Missouri Attorney General Andrew Bailey (R) revealed Thursday that such attacks will not go unanswered.
Bailey noted on X that he would be "filing suit against the State of New York for their direct attack on our democratic process through unconstitutional lawfare against President Trump. It's time to restore the rule of law."
According to the Republican, the efforts of "rogue prosecutor" New York District Attorney Alvin Bragg to "take a presidential candidate off the campaign trail ... sabotages Missourians' right to a free and fair election."
Last week, Bailey testified before the House Judiciary Committee. He noted in his written statement that the "left has prioritized its hatred of President Trump above the rule of law."
'The prosecution was politically motivated and replete with legal error.'
"Government officials at the federal and state levels have censored President Trump, filed civil suits in order to sanction him, illegally removed him from the ballot, and perverted the law in order to prosecute him," wrote Bailey.
The Missouri AG indicated further that Bragg's prosecution of Trump, in particular, "represents one of the most morally abhorrent volleys in the left's on-going barrage of lawfare. The prosecution was politically motivated and replete with legal error."
Among the issues Bailey highlighted with Trump's prosecution in New York — which are likely to be raised in his forthcoming lawsuit — were:
- Bragg's "disqualifying impropriety," reflected in part by his refusal to recuse himself despite an obvious self-interest in the case;
- the indictment charges' "reference to an unspecified and unidentifiable other crime," which altogether "constitutes a deprivation of due process by denying the defendant his Sixth Amendment right to be informed of the crimes with which he is charged";
- the prosecutor's efforts to have Trump silenced with an "unconstitutional gag order";
- Bragg's perversion of "the law to meet the facts rather than objectively apply the facts to the law," namely through the expansion of the charges beyond the text of the statute at issue in order to criminalize "that which he does not like rather than that which the law forbids"; and
- Bragg's failure to "correct the Court's error in instructing the jury that unanimity was not required as to the predicate offense that forms the basis for the fallacious charges."

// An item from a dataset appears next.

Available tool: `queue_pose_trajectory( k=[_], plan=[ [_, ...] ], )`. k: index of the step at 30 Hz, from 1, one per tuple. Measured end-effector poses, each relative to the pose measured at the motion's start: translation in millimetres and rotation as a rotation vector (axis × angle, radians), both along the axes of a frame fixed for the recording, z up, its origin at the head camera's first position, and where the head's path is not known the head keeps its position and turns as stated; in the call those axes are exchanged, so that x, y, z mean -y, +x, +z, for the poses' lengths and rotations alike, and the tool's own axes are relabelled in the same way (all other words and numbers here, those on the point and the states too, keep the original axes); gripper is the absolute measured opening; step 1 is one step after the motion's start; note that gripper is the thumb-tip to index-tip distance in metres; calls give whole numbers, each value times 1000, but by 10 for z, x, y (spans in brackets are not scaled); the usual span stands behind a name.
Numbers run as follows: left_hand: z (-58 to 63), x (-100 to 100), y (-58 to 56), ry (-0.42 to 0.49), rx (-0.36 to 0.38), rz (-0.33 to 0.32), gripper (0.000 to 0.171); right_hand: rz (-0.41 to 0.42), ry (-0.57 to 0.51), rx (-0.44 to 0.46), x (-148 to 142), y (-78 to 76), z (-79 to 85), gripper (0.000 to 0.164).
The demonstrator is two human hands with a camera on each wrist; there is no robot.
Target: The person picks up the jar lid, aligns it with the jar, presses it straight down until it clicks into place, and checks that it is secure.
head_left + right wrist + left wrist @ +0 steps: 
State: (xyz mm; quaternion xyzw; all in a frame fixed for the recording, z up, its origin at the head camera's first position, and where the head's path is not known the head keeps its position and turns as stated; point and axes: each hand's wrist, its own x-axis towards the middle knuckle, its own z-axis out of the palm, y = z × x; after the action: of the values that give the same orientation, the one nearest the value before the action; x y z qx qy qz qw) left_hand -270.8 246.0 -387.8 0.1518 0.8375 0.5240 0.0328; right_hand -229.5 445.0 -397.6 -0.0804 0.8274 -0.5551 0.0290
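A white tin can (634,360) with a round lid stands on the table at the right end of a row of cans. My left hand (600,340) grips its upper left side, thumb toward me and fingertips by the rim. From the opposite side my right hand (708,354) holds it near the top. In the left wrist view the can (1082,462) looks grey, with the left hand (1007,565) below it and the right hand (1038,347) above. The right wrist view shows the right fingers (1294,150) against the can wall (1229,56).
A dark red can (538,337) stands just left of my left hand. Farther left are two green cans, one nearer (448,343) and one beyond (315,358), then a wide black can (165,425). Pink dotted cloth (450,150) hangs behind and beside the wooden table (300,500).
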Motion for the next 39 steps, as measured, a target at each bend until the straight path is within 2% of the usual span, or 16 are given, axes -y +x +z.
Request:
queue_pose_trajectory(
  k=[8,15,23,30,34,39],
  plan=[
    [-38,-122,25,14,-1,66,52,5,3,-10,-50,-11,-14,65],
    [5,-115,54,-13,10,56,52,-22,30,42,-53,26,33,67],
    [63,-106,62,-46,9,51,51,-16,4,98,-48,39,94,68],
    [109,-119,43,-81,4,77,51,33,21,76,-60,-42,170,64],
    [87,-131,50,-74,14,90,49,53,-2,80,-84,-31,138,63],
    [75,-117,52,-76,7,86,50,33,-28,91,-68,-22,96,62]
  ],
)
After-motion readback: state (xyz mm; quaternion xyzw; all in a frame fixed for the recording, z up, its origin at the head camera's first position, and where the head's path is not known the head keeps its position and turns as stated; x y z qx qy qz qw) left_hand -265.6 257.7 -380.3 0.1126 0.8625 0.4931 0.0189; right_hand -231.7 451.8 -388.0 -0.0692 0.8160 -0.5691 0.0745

Bailey further highlighted in his testimony the apparent "collusion" between the Biden Department of Justice and the New York District Attorney's Office regarding the initiative to take Trump off the board.
Bailey's office expects that lawsuit will go straight to the U.S. Supreme Court and will be titled "Missouri vs. New York," reported Fox News Digital.
Extra to announcing that Missouri would be suing New York Thursday, Bailey filed an amicus brief with 23 other red states urging the U.S. District Court for the Southern District of Florida, which is overseeing Trump's classified documents case, to reject Special Prosecutor Jack Smith's request for an "unconstitutional gag order" on Trump.
Smith asked Judge Aileen Cannon that the conditions permitting Trump to await trial outside of jail should be updated to include a gag order, prohibiting him from commenting about details of his case, particularly about the raid on his Mar-a-Lago residence.
Trump's attorneys said in a filing last week, "Like Manhattan District Attorney Alvin Bragg, Smith seeks to restrict President Trump’s campaign speech as the first presidential debate approaches at the end of this month," reported CNN.
The amicus brief filed by Bailey and other Republican attorneys general, stressed that fair and free elections "depend on candidates' ability to speak about important issues of the day."
"When agents of one candidate seek a court order to muzzle discussion on matters relating to important electoral issues, that restraint raises even more fundamental First Amendment concerns," continued the brief.